Sam Grant
- Cover art by Eric Hotz
- Designers: Tom Dalgliesh; Gary Selkirk;
- Illustrators: Eric Hotz
- Publishers: Columbia Games
- Publication: 1997
- Genres: American Civil War

= Sam Grant (game) =

American Civil War block wargame

Sam Grant, subtitled "The Civil War in the West 1862-1864", is a block wargame published by Columbia Games in 1997 that simulates the Western campaign led by Ulysses S. Grant during the American Civil War.

==Description==
Sam Grant is a wargame for 2 players in which one player controls Confederate forces while the other player controls Union forces.

===Components===
The main map is a 22" x 25" cardboard hex grid mapsheet used for operational movement covering what was then the western territory of America along the Mississippi and Tennessee Rivers from Cincinnati to Vicksburg. To accommodate the relatively large blocks, the map uses hexes that are 1.25 in across, twice as large as the standard 5/8" (1.5 cm) hexes used in other wargames of the time. A smaller 6"x10" "battleboard" is used for face-to-face battles.

Rather than using the cardboard counters normally associated with board wargames, Sam Grant uses plastic blocks to which stickers have been affixed that indicate each military unit and its strength. The blocks stand on their side with the unit information facing away from the opposing player. Thus the opponent does not know what the unit or its strength is until it is engaged in combat.

===Scenarios===
There are three shorter scenarios that each correspond to a year of the war from 1862 to 1864. There is also a longer campaign game that combines all of the shorter scenarios. In all scenarios, each turn represents one month of the war.

===Movement===
Any unit within range of its Headquarters (HQ) block can move, but each unit that does this reduces the HQ's value by 1. When the value of the HQ block reaches zero, it becomes ineffective; the player has to rebuild it to restore its function.

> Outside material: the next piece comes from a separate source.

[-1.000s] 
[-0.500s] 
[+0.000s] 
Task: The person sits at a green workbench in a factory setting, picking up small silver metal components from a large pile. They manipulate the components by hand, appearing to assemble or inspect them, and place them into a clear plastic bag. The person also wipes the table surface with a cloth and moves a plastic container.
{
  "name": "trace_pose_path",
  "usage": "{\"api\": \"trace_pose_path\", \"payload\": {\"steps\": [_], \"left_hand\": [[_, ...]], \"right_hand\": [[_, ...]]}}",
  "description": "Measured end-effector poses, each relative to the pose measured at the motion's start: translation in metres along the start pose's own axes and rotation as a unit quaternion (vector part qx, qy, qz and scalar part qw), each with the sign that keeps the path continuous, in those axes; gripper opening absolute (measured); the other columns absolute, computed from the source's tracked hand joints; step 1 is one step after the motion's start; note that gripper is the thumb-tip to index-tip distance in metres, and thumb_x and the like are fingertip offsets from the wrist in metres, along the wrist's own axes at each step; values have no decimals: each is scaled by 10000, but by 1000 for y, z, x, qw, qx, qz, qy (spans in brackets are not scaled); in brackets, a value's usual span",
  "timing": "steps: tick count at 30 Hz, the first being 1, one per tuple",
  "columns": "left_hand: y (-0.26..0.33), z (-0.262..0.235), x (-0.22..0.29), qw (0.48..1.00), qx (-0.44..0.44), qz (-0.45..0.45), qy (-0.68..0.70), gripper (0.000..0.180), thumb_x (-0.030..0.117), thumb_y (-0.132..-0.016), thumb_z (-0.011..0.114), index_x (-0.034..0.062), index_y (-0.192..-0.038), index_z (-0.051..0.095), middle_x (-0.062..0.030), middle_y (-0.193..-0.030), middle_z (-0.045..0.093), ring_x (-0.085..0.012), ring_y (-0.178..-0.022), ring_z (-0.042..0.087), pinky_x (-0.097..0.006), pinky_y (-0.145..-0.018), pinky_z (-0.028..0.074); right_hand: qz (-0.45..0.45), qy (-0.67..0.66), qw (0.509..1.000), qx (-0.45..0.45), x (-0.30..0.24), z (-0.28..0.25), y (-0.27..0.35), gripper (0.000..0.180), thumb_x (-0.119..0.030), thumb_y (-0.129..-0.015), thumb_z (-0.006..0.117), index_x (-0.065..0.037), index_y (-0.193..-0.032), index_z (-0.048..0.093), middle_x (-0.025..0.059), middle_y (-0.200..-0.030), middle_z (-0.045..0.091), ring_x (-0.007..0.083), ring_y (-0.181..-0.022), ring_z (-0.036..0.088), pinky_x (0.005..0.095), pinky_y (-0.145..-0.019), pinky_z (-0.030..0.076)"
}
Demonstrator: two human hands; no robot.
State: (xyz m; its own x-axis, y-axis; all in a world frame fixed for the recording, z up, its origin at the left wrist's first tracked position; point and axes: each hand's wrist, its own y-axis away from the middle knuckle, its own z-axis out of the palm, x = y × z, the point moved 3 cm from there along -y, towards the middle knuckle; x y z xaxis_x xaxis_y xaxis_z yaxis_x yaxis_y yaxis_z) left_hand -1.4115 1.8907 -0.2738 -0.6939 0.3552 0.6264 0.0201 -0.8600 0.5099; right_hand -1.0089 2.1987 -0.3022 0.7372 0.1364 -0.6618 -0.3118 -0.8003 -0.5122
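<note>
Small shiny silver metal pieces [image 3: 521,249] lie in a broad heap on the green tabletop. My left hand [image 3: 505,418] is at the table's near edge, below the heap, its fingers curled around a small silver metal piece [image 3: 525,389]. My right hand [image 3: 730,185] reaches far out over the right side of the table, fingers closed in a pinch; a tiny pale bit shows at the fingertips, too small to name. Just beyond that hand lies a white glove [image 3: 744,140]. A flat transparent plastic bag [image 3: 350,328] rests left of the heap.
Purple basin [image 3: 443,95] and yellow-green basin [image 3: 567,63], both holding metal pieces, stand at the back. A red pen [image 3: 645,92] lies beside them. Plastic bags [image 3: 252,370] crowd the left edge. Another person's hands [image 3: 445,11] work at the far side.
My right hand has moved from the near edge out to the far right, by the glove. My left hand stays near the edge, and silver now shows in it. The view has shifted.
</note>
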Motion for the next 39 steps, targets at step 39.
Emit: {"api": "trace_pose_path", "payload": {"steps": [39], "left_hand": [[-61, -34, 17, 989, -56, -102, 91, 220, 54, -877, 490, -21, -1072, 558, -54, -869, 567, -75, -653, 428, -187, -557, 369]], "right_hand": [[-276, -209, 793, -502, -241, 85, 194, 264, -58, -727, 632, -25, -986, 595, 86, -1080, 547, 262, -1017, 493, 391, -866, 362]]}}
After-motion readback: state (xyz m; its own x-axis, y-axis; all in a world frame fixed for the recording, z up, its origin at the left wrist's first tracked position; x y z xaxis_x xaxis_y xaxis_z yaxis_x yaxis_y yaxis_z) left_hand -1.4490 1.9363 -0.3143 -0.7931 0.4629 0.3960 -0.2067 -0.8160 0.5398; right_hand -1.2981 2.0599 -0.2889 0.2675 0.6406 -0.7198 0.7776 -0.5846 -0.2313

Movement is classified as either
- Movement without fighting: Each unit can cross the map to the limits of its movement allowance.
- Moving into a fight: The number of units that can move into the battle hex is limited by the type of terrain.

===Combat===
Both players move the blocks that are involved in the battle to the battlemap. It is here that the blocks are laid down, and each player an see what they are actually fighting.

===Victory conditions===
Each player has a Victory Point (VP) Track, and uses a marker to track their VPs. Each side gains VPs for occupying key cities. For every two months of the dry season, the Confederate player gains a VP.

A player wins the game if the marker on their VP track reaches "Decisive Victory" at the end of any month.

==Combining with Bobby Lee==
Columbia Games had previously published Bobby Lee, which covers the eastern campaigns of the American Civil War. After the release of Sam Grant, Columbia published rules to combine both games, with the ability to transfer military units from one theater to the other via rail.

==Publication history==
In 1972, after Scottish immigrant Tom Dalgliesh graduated from Simon Fraser University in Vancouver, Canada, he and two friends he had met in the university chess club, Lance Gutteridge and Steve Brewster, started up Gamma Two Games and published the block wargame Quebec 1759. The company (renamed Columbia Games in 1983) subsequently published many more block wargames, including the American Civil War game Bobby Lee (1993) that covered the campaigns of Robert E. Lee in the eastern theater.

In 1997, Columbia published a companion block wargame, Sam Grant, that covered the war in the western theater. It was designed by Dalgliesh and Gary Selkirk, with artwork and cartography by Eric Hotz. The company later published rules for how to combine the two games into one large campaign.

==Reception==
Writing for The General, John Kisner complimented the artwork and cartography of Eric Hotz. Kisner did point out the ahistoric strategic difficulties for the Union player in the 1862 scenario, noting, "The Confederate line along the Cumberland is strong because the between-hex terrain along it disfavors the Union's ability to reinforce an attack. But the line will break; it's only a matter of time. It does gets a little frustrating, but the mental challenge, for both sides, holds interest throughout the chess-like maneuvering." Kisner concluded, "Sam Grant has a lot more going for it than clever terrain effects [such as] a second scenario that presents the Union with another neat puzzle: how to take Vicksburg. About the only part of the game that isn't a puzzle is the rules, which are a joy to read."

In Issue 108 of the French games magazine Casus Belli, Frédéric Bey noted, "Beneath the apparent simplicity of these plastic blocks lies a precise game system that allows for a nuanced simulation of military events and their context." Bey found the blocks added much to the game, commenting, "The cubes prove to be extremely effective: they make it easy to track loss increments (with each face representing a level) and to keep the deployment of forces secret." Bey concluded that the blocks added "A touch of tactics in this strategy game!"